2013-08-17

punycode

Proper rant this time.

I have been tinkering with EPP and domain registration this week - as Nominet had changed their EPP schemas and broken our tools a little while back and so I had to update things. It is not that bad a system, using XML, but heavily in to use of namespaces (which is always fun with XML). For my next trick I have to try and use EPP for the com/net/org and other TLDs - which is different yet again.

But this did get me, once again, annoyed at punycode.

So, a bit of basic background here first.

For a long time computers used very basic western characters. There were a number of character sets and encoding systems. In early computers there were 5 bit bytes, and 6 bit bytes, and all sorts. It is interesting to see some of the stuff in the National Museum of Computing where they have 5 hole paper tape running through the first computers even created. The basic trick is to map letters and numbers and symbols on to binary codes (which are usually written as numbers in decimal or octal or hexadecimal).

A standard did emerge, ASCII, the American Standard Code for Information Interchange. This was 7 bits (so 128 combinations) and mixed up the concept of simple coding for characters with controls for things like a teletype - so ASCII includes carriage return and line feed and even characters like bell which rings the bell of the teletype. It also included symbols for start and end of blocks and records which was used on mag tape and the like. But the main body of ASCII is the coding for letters and numbers and symbols commonly used in America.

This, of course, ran in to problems quite quickly as we are not all American. Some characters caused constant confusion including the UK currency £ symbol. We would call it a pound symbol, but the word pound in American was used for the # symbol, what we call hash. That alone caused confusion when simply discussing characters by name.

We also have the problem with all these EU countries which use a mostly American character set but have accents on their characters. And then you get the Greeks thrown in to the mix.

The fact that computers were, by then, commonly using 8 bit bytes meant that one could use ASCII for half of the character space, and something else for the rest. This led to a whole range of ISO character sets and many non standard character sets, which used the top 128 codes for different purposes, including various EU accented characters, and, of course, symbols so you can draw boxes and basic graphics.

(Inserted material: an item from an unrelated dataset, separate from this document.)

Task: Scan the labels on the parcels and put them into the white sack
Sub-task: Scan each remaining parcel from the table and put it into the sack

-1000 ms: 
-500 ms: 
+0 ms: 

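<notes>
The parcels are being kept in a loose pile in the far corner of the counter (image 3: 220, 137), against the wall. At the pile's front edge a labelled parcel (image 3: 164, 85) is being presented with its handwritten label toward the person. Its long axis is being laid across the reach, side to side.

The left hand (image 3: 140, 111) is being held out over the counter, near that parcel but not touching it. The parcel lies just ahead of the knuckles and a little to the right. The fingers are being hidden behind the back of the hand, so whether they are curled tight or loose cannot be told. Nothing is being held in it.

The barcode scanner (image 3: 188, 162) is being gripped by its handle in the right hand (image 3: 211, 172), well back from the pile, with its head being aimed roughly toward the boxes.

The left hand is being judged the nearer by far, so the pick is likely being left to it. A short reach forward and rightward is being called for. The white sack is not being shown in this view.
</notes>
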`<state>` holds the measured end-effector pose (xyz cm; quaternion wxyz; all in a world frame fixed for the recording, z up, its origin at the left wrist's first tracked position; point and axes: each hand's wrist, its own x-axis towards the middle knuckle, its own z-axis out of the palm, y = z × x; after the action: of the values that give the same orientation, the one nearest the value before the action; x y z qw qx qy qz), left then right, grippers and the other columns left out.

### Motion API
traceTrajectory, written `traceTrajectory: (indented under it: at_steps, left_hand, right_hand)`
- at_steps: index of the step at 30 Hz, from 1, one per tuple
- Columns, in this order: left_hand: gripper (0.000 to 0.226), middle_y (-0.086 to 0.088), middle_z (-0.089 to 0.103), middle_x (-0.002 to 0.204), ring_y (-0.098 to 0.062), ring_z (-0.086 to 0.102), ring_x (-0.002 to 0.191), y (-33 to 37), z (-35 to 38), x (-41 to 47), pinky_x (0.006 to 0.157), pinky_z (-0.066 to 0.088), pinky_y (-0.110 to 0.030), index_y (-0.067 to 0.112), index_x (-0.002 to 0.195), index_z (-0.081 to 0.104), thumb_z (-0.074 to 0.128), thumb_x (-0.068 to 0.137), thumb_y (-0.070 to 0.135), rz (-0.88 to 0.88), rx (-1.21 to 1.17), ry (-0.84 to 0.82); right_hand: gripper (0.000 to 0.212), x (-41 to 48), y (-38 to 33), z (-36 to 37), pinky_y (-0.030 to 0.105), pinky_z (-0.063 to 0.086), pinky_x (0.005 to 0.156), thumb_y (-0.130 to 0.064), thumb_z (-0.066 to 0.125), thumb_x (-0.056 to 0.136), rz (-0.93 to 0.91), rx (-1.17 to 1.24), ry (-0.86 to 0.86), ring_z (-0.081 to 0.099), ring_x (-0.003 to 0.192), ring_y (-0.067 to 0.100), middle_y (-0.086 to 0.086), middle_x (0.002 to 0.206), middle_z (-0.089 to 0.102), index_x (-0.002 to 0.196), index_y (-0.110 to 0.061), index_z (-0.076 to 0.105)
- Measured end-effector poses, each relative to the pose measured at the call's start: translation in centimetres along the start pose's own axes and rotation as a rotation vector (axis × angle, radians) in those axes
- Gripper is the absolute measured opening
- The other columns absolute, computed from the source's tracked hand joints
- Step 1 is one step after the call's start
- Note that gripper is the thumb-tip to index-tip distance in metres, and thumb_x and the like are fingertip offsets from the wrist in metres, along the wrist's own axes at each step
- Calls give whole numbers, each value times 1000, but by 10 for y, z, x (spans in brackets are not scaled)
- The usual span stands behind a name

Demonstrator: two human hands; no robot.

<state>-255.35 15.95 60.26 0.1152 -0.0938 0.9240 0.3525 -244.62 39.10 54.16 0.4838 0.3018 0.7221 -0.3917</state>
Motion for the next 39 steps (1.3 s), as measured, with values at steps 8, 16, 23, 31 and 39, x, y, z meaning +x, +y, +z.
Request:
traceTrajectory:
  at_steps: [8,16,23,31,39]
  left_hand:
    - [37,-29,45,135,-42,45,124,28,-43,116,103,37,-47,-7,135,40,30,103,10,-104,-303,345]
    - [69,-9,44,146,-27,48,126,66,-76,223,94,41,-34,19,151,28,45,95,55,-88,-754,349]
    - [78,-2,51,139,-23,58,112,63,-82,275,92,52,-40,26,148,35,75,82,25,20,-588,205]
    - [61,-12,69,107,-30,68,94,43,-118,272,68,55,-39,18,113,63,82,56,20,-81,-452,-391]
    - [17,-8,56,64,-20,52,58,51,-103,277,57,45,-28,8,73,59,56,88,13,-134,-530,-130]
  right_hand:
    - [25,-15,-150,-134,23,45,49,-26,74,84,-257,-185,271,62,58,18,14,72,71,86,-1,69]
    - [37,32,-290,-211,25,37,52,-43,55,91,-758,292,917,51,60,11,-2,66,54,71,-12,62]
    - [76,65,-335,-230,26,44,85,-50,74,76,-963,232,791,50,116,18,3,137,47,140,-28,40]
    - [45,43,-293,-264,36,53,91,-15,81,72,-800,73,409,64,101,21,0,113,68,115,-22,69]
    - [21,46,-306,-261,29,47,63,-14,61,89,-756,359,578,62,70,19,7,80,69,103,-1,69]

Thankfully we now have a more universal system for numbering the symbols and letters and characters we us, UNICODE. It does not try and fit characters in to 8 bits. In fact it allows a lot more, but most characters fit in under 16 bits. UNICODE does not just do the accented EU characters, and Greek, but Chinese, Japanese, lots of graphics and symbols, and even Klingon, though these do not all fit in 16 bits. The problem then is how you represent these on a computer. Some went for 16 bit bytes, or wide characters which was common on Windows. Another approach, which is much more common on unix based systems, and standard for coding things like XML, is UTF-8.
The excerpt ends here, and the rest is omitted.